**ASSIGNMENT**
Find every line below with the string "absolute" and pick it out.

**DATASET EXCERPT**
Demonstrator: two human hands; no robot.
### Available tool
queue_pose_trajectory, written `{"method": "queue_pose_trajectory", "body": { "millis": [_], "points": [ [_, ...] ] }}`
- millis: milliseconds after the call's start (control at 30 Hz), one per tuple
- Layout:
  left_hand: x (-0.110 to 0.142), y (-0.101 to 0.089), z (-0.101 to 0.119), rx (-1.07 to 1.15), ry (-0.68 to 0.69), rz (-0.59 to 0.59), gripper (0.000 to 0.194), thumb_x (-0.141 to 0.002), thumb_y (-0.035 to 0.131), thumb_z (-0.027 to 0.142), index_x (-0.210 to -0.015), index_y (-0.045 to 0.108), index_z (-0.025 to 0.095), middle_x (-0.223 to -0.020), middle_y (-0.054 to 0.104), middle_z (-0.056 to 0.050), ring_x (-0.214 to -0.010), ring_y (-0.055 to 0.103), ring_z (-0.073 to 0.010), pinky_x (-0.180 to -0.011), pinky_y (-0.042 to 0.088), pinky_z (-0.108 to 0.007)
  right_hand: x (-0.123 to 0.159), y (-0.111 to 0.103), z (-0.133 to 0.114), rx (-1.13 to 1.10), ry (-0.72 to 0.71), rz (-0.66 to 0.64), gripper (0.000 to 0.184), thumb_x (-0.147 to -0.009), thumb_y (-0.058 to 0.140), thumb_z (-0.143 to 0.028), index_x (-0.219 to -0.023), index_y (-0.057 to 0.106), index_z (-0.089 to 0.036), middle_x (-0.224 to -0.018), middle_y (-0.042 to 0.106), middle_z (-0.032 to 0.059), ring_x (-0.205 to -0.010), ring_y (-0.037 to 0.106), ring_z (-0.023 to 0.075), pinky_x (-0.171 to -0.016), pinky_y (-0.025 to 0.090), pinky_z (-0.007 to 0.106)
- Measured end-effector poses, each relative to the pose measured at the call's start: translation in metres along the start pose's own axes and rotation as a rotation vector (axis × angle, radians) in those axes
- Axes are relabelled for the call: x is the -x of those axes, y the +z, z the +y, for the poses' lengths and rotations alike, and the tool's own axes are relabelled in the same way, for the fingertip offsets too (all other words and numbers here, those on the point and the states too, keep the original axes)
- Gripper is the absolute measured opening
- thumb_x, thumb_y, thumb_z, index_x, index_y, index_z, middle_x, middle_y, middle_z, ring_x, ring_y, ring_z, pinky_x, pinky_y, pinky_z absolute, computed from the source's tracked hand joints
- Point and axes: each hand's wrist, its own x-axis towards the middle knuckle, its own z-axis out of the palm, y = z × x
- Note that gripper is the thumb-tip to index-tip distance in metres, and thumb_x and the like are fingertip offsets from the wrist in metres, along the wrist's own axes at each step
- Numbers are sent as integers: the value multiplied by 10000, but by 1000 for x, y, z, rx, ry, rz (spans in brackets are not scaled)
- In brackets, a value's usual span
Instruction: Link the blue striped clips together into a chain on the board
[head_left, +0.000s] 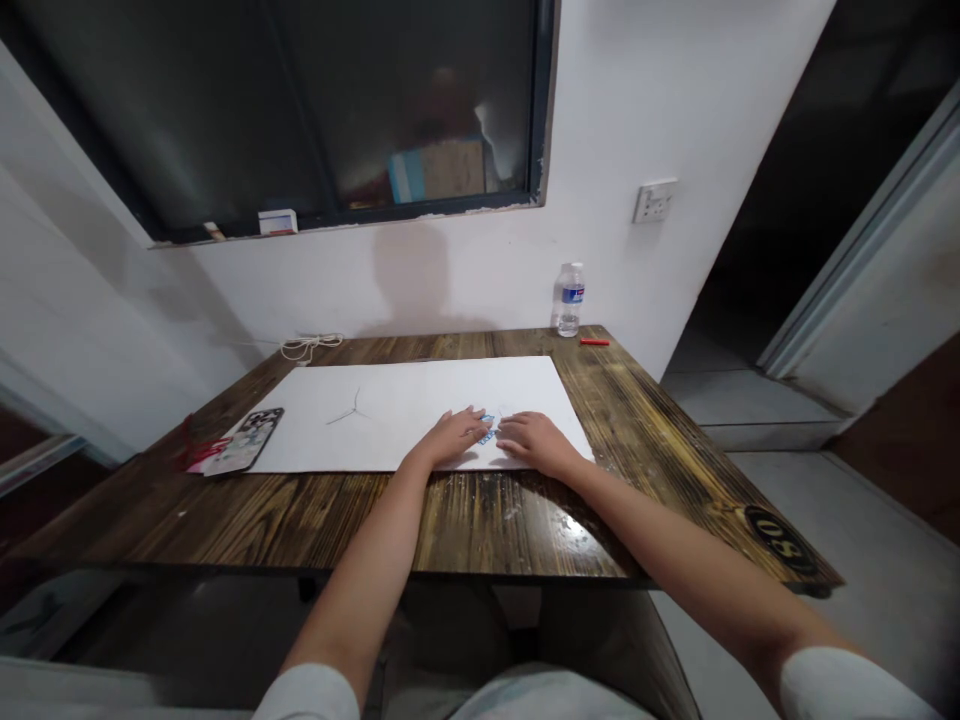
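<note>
A white sheet or board (405, 390) lies flat along the wooden table. Over its right part my left hand (453, 436) rests palm down with fingers stretched out, the tips at a small blue-and-white piece (487, 432). On the other side of that piece, my right hand (536, 440) is also palm down, fingers extended and slightly apart. Both hands partly hide the blue piece, and its kind cannot be made out. Thin dark lines in a three-armed shape (355, 410) show on the left part of the white surface.
A dark patterned phone-like object (259, 440) and red-and-white items (208, 455) lie at the left end. At the back are a white cable (309, 346), a water bottle (570, 300) and a red pen-like stick (595, 342). The wooden table (300, 520) stands against a wall.
</note>
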Motion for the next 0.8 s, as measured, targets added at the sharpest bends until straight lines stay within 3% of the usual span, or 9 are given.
{"method": "queue_pose_trajectory", "body": {
  "millis": [67,167,300,400,567,633,700,800],
  "points": [
    [2,-3,1,36,82,-61,483,-967,233,544,-1296,546,378,-1510,361,11,-1435,212,-221,-1134,103,-519,0,0,4,-7,17,27,489,-942,417,-516,-1282,586,-208,-1321,582,112,-1243,501,264,-1049,359,441],
    [3,-5,4,80,159,-142,442,-968,266,527,-1214,611,401,-1491,380,56,-1443,186,-227,-1137,83,-509,3,4,9,16,9,-72,595,-911,452,-560,-1407,444,-232,-1460,435,103,-1356,367,307,-1070,312,530],
    [2,-5,5,118,137,-44,417,-919,392,562,-1051,719,339,-1405,501,38,-1402,300,-223,-1113,226,-386,4,4,10,89,27,-136,564,-924,453,-526,-1403,436,-230,-1478,406,107,-1360,363,307,-1044,336,544],
    [2,-7,5,102,13,115,444,-912,398,547,-935,757,286,-1242,647,4,-1286,468,-205,-995,368,-293,3,-1,9,109,9,-95,424,-923,496,-455,-1270,576,-225,-1381,528,111,-1281,471,276,-1008,391,466],
    [7,-12,6,-74,-286,266,507,-932,334,498,-821,756,240,-916,743,-50,-909,651,-212,-799,444,-292,1,-13,12,-1,-127,-4,303,-937,483,-403,-1021,724,-240,-1172,680,76,-1103,602,225,-964,422,383],
    [8,-13,6,-95,-294,271,487,-931,340,479,-822,751,241,-934,741,-53,-907,650,-218,-802,450,-306,1,-17,14,-68,-175,-18,331,-946,461,-408,-961,744,-236,-1116,705,69,-1048,627,216,-946,436,375],
    [7,-12,5,-67,-246,251,456,-931,348,462,-864,748,253,-1046,725,-40,-1041,619,-217,-871,446,-311,1,-19,16,-143,-244,-87,357,-951,446,-424,-971,745,-230,-1119,705,68,-1063,626,206,-972,428,365],
    [5,-8,2,-17,-172,196,436,-933,355,474,-981,734,265,-1258,637,-22,-1257,492,-196,-1007,387,-308,3,-19,16,-204,-320,-203,399,-951,435,-465,-1182,667,-237,-1300,608,61,-1256,508,211,-1074,347,380]
  ]
}}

**ANSWER TO THE EXERCISE**
- Gripper is the absolute measured opening
- thumb_x, thumb_y, thumb_z, index_x, index_y, index_z, middle_x, middle_y, middle_z, ring_x, ring_y, ring_z, pinky_x, pinky_y, pinky_z absolute, computed from the source's tracked hand joints

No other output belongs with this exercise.